--- Task objective ---
Each line with the string "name" is to be copied from the records below.

Dataset items:
|---|
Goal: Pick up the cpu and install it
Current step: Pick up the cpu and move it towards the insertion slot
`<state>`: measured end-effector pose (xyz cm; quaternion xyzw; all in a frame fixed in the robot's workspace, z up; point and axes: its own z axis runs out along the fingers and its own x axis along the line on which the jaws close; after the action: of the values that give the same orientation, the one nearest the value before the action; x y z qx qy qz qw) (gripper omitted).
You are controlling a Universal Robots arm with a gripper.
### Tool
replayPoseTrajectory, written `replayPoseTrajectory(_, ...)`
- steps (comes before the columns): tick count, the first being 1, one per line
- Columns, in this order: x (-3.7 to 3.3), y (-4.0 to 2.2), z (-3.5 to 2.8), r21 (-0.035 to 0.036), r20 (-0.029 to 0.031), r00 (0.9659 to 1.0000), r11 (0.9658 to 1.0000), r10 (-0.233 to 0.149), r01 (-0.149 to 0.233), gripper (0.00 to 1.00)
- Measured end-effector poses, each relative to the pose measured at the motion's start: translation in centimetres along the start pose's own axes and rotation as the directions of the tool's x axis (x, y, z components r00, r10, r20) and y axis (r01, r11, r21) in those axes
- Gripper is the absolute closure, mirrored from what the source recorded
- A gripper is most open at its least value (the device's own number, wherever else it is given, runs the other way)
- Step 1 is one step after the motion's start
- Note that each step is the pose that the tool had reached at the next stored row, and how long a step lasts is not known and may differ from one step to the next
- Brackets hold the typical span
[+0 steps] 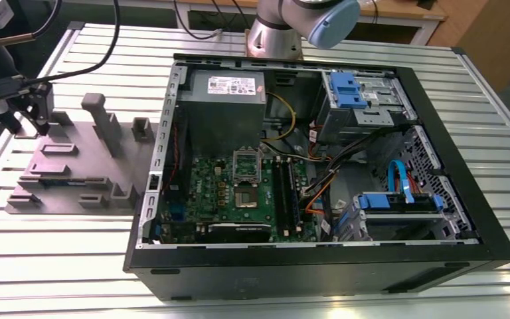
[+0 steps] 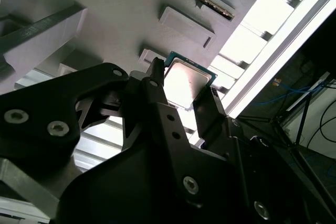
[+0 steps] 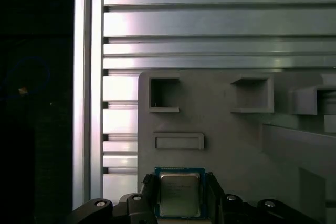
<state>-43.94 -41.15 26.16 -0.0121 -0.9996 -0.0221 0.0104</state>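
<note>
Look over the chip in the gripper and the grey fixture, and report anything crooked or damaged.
Nothing stands out. In the first wrist view the chip sits square in the gripper over the grey fixture, with no tilt or damage showing. The open computer case looks tidy in the exterior view.

Your fixture [image 1: 87,166] sits on the table [image 1: 60,266], at the exterior view's left of the PC case [image 1: 326,272]; cpu [image 3: 179,193] clamped in gripper [image 1: 26,123] above the fixture.
</note>
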Motion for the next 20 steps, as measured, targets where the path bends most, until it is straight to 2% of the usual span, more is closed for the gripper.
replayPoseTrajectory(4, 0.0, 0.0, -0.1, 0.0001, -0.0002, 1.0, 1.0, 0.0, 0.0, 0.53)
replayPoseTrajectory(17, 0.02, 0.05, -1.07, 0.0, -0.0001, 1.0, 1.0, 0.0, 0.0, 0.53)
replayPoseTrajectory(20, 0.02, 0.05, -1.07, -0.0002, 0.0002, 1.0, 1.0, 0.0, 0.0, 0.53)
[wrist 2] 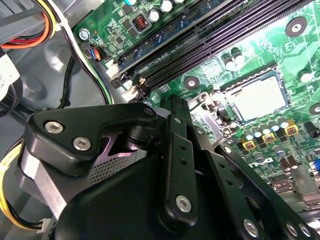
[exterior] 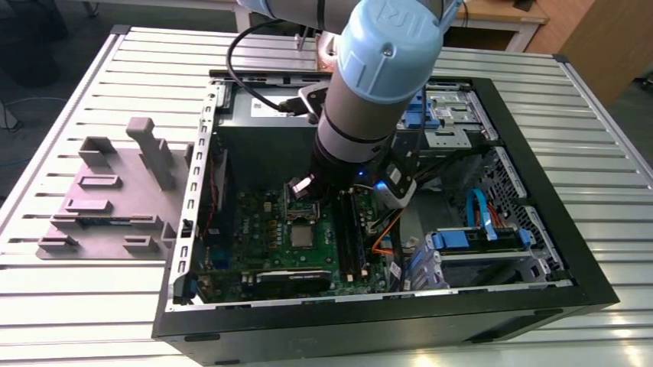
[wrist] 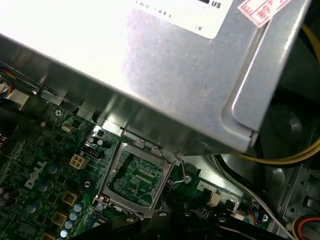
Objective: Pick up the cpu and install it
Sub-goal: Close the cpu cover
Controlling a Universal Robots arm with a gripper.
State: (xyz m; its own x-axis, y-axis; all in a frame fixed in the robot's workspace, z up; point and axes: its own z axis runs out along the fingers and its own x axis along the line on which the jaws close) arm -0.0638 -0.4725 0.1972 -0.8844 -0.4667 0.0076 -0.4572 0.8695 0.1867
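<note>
The cpu point(exterior: 302, 235) is a shiny silver square lying flat in the black socket on the green motherboard point(exterior: 255, 229), inside the open computer case. In the second wrist view the cpu point(wrist 2: 257, 97) shows pale and bright within the socket frame, beyond the gripper's black linkage point(wrist 2: 177, 165). My gripper point(exterior: 305, 191) hangs from the arm just above the socket, at its far side, apart from the cpu. The socket's metal hold-down frame point(wrist: 135, 175) stands raised, with green board showing through its opening.
The silver power supply point(wrist: 175, 75) sits close behind the socket. Memory slots point(wrist 2: 200, 45) run beside it. Blue drive brackets point(exterior: 479, 241) and orange cables fill the case on the exterior view's right. A mauve-grey tray point(exterior: 112, 206) lies outside the case on the slatted table.
</note>
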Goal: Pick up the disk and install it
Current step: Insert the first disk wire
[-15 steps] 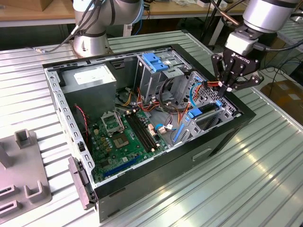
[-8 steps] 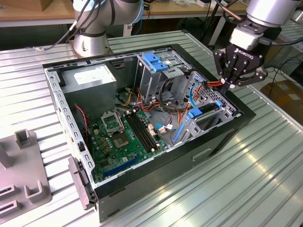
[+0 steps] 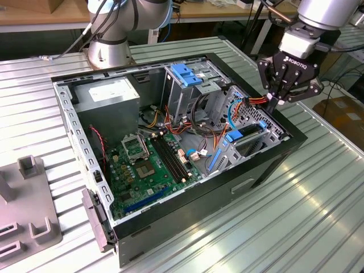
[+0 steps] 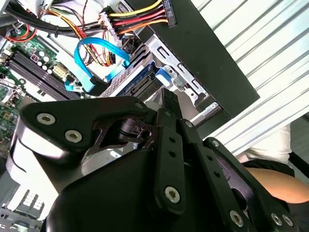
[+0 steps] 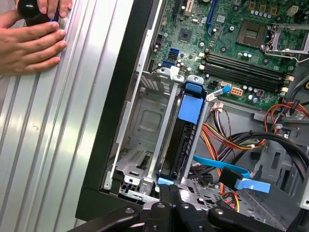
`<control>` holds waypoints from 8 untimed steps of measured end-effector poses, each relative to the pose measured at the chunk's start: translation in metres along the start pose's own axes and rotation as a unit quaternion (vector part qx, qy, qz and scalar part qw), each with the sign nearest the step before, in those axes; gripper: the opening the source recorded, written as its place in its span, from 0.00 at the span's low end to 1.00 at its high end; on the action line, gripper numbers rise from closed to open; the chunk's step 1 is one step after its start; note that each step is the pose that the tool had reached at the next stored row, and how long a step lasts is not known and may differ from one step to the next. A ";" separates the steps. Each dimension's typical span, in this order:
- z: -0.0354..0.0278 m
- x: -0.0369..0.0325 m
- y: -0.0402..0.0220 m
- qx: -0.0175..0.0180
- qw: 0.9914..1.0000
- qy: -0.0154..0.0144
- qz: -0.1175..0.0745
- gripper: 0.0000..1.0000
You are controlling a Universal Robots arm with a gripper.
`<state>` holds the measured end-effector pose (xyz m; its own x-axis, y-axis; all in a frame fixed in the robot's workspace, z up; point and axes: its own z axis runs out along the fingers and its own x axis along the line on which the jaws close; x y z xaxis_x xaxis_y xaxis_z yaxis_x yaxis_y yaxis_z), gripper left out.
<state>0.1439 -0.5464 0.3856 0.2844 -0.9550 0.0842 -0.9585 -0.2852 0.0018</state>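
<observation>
Table [image 3: 318, 216]: ribbed metal, carrying the computer case.
Computer case [image 3: 187, 215]: lying open, motherboard [image 3: 145, 165] facing up.
Drive cage [image 5: 145, 121]: sitting against the case wall at the exterior view's right.
Gripper [image 3: 273, 106]: hanging over the drive cage, jaws pressing together, gripping nothing.
Disk [image 5: 185, 140]: standing on edge inside the drive cage, just beside the fingertips.

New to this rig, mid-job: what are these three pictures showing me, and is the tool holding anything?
One picture looks from off the arm at an open computer case on a ribbed metal table. The other two come from cameras riding near the arm's wrist. The tool hangs over the drive cage, shut, with nothing visible in its grip. The disk, in its blue carrier, sits in that cage just below the tool. A person's hand rests on the table beside the case.
</observation>
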 end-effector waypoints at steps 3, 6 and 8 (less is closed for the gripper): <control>0.0001 0.0002 -0.0004 0.003 0.999 0.000 -0.033 0.11; 0.0001 0.0001 -0.0004 0.006 0.998 0.000 -0.066 0.11; 0.0003 0.0002 -0.0005 0.007 0.996 0.000 -0.084 0.11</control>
<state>0.1445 -0.5465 0.3853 0.4406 -0.8938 0.0841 -0.8970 -0.4420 0.0018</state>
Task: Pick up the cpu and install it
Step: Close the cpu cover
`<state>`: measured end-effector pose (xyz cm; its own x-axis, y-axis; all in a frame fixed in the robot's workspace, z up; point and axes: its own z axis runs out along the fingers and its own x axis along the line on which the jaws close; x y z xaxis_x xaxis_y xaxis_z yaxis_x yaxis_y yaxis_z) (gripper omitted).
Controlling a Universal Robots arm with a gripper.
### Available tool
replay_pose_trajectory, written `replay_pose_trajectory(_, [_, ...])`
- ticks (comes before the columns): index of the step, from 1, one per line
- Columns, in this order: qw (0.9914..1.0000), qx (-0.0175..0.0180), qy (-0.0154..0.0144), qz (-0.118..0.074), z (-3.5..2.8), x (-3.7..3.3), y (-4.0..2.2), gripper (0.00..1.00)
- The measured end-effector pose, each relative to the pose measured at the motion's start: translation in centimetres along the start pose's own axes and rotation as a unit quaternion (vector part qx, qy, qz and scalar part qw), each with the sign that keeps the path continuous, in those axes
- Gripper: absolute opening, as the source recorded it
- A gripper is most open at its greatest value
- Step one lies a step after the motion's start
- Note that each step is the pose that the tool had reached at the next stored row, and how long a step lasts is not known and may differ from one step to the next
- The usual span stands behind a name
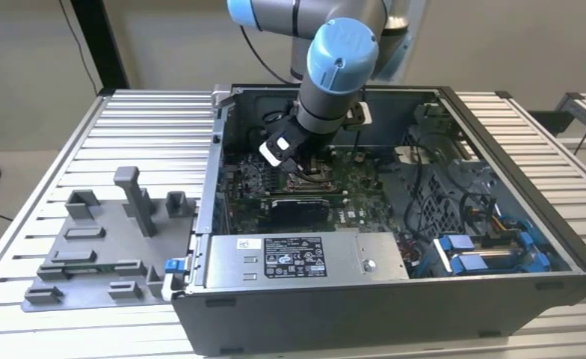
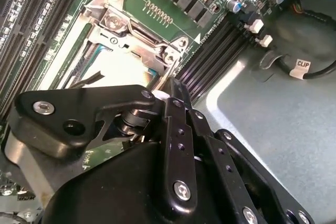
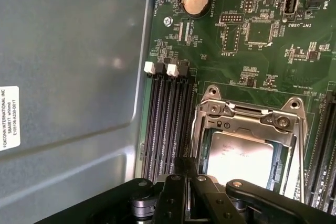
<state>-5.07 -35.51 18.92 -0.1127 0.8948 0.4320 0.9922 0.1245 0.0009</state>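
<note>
One arm hangs into the open computer case (image 1: 393, 299) in the exterior view. Its gripper (image 1: 308, 161) sits low over the green motherboard (image 1: 363, 187), with the case walls well apart from it on every side. Outside the case, at the exterior view's left, a grey plastic tray (image 1: 84, 254) of upright posts lies on the ribbed metal table (image 1: 143, 120).

In the second wrist view the cpu (image 2: 118, 69) lies flat inside the bright stamped socket frame (image 2: 121, 24), pale metal top upward and edges square with the frame. It looks square, so no long axis can be told. The gripper (image 2: 173, 83) is clenched on nothing, its black tips meeting just beside the frame's edge.

In the first wrist view the cpu (image 3: 241, 156) shows a matt silver face. The gripper (image 3: 185, 162) stands at the seam between the frame and the dark, ridged memory slots (image 3: 165, 124). Beyond the slots, a smooth grey sheet-metal panel (image 3: 68, 51) lies bare.
</note>
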Motion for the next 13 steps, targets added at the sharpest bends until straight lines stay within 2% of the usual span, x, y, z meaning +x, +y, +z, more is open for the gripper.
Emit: replay_pose_trajectory(13, [1.0, 0.0001, 0.0, 0.0, 0.18, -0.21, 1.05, 0.0])
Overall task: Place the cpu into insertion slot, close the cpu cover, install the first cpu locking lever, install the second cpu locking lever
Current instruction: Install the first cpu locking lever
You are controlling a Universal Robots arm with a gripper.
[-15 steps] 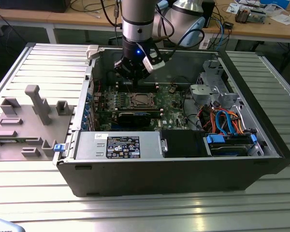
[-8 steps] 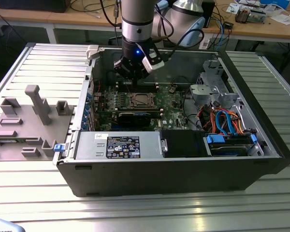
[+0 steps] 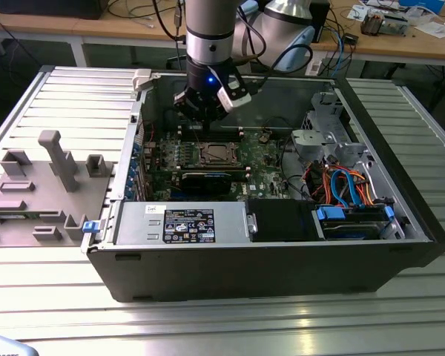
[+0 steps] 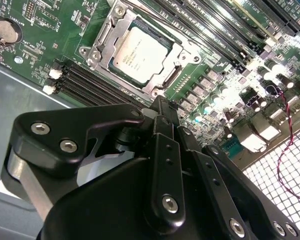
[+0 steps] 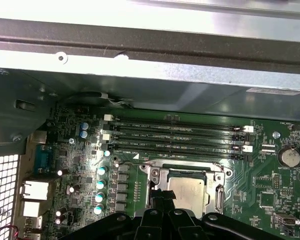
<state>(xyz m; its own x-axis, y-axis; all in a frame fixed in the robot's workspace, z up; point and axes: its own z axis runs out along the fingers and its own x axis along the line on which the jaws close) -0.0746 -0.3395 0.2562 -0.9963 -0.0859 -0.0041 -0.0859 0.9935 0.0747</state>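
We find the open computer case [image 3: 282, 252] lying on the ribbed metal surface [image 3: 208, 326], filling mid-frame in the exterior view. Inside it, the green motherboard [image 4: 35, 60] carries the insertion slot [image 4: 107, 37] at upper centre of the second wrist view. The cpu [image 4: 140, 54] sits in that slot (silver top up). The gripper [image 3: 205, 110] hangs above the board; we cannot tell how its jaws stand.

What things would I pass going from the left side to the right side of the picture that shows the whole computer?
Grey plastic fixture → cpu under the gripper → silver drive cage → orange and blue cables.
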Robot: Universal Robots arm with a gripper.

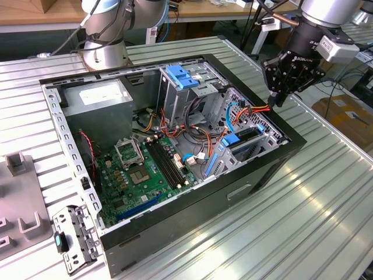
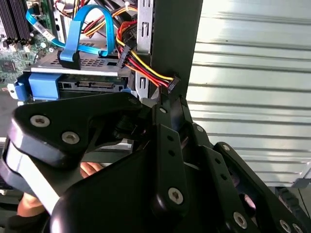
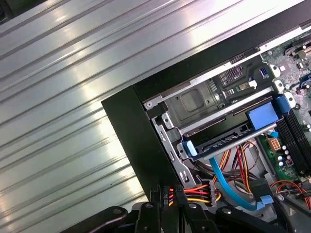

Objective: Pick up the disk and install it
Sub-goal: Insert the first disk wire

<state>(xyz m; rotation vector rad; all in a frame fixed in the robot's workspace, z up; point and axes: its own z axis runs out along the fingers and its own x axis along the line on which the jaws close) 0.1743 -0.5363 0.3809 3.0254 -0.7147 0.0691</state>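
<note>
— Where's the disk (image 3: 221, 141)?
— Already in its bay at the case (image 1: 256, 175) corner, mostly hidden by blue rails.
— The tool (image 1: 278, 96)?
— Fingers pinched on the power connector (image 2: 173, 81) there.

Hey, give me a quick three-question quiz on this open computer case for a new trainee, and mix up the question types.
1. True or false: the end effector hangs over the middle of the green circuit board.
2. Multiple choice: what is pinched in the end effector? A) a blue flat cable. B) the plug with red, yellow and black wires. C) a memory stick.
3. Fill in: the disk lies in the bay in a carrier of ____ plastic.

Key
1. False: it is at the case corner, on the exterior view's right.
2. B
3. blue
</note>
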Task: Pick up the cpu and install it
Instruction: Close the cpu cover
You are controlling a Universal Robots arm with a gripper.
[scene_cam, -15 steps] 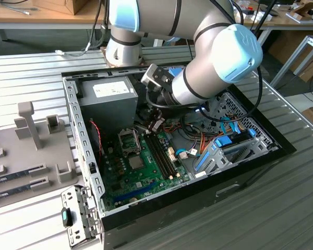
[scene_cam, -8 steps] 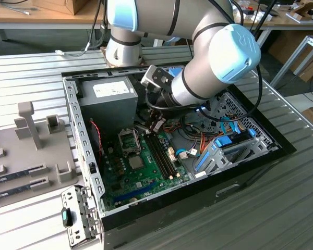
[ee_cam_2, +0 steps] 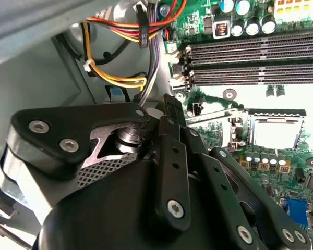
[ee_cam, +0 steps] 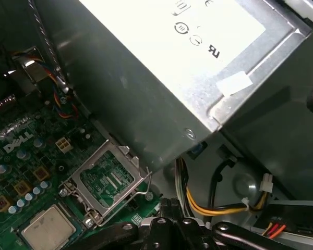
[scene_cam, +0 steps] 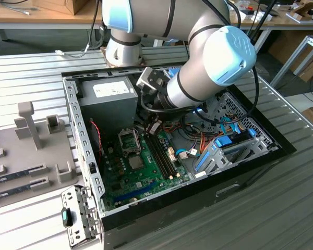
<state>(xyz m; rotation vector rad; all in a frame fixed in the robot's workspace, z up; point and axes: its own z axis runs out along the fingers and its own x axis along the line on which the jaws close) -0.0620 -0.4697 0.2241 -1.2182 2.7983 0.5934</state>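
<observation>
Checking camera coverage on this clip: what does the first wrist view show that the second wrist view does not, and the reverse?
First wrist view: the grey power supply box with its white label, and the hinged bracket raised open. Second wrist view: the row of black memory slots on the motherboard. Both wrist views: the cpu lying flat in its socket, and the yellow cable bundle.

Silvery cpu (ee_cam: 48,227), green motherboard (scene_cam: 141,177), grey power supply (scene_cam: 108,101)
</observation>
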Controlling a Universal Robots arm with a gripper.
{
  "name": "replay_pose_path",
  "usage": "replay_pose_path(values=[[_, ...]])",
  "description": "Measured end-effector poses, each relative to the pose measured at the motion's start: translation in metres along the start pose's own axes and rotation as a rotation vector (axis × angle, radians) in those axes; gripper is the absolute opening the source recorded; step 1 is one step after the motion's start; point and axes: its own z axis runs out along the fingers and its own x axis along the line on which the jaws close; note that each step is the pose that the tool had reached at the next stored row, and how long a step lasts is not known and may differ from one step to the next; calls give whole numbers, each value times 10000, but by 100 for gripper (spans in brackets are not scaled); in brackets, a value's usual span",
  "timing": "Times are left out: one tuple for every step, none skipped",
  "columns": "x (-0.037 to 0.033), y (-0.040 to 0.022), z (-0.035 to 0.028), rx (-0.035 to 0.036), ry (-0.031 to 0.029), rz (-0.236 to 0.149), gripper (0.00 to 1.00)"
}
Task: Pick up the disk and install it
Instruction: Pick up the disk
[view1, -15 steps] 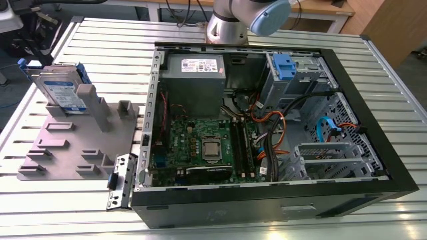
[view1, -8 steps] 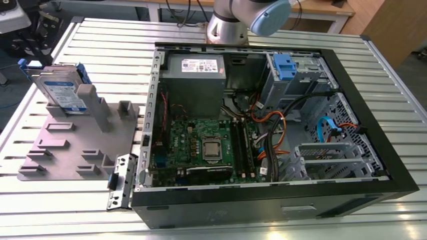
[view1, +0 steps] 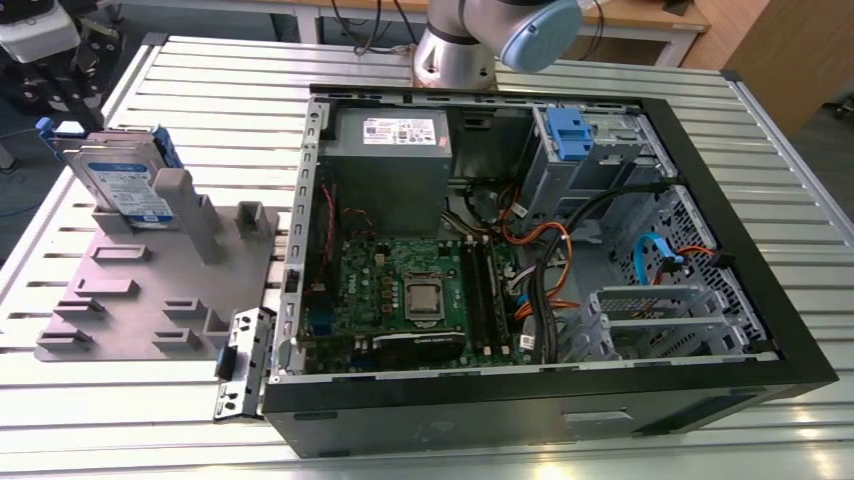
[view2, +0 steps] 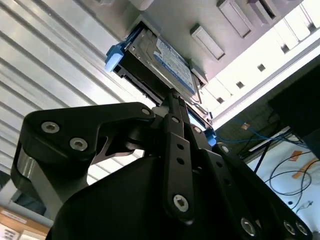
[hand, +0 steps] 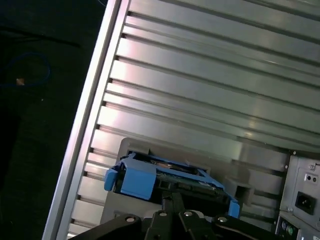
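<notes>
At the exterior view's left, the gripper (view1: 56, 90) hangs over the table (view1: 200, 80). Its jaws are drawn nearly together, tips at the upper edge of the disk (view1: 127, 180); whether they pinch it cannot be told. The disk stands on edge in a grey fixture (view1: 147, 290). To the right lies an open computer case (view1: 534, 400), with the arm's base (view1: 461, 45) beyond it.

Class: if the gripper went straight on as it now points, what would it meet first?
Most likely the flat silver-metal disk with blue plastic side rails, standing in the grey holder: in both wrist views the gripper points at its near edge. Whether they touch is unclear.
</notes>
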Motion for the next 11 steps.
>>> replay_pose_path(values=[[0, 0, 0, -4, 8, -172, 11], [0, 0, 0, -9, 15, -340, 11], [0, 0, 1, -13, 23, -509, 11], [0, 0, 1, -17, 30, -675, 11], [0, 0, 1, -22, 38, -841, 11], [0, 0, 1, -26, 45, -1006, 11], [0, 0, 1, -30, 54, -1181, 11], [0, 0, 2, -34, 60, -1335, 11], [0, 0, 2, -38, 67, -1482, 11], [0, 0, 2, -42, 73, -1625, 11], [0, 0, 2, -45, 80, -1771, 11]])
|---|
--- Solved problem ---
- The usual span stands behind a name
  "name": "replay_pose_path",

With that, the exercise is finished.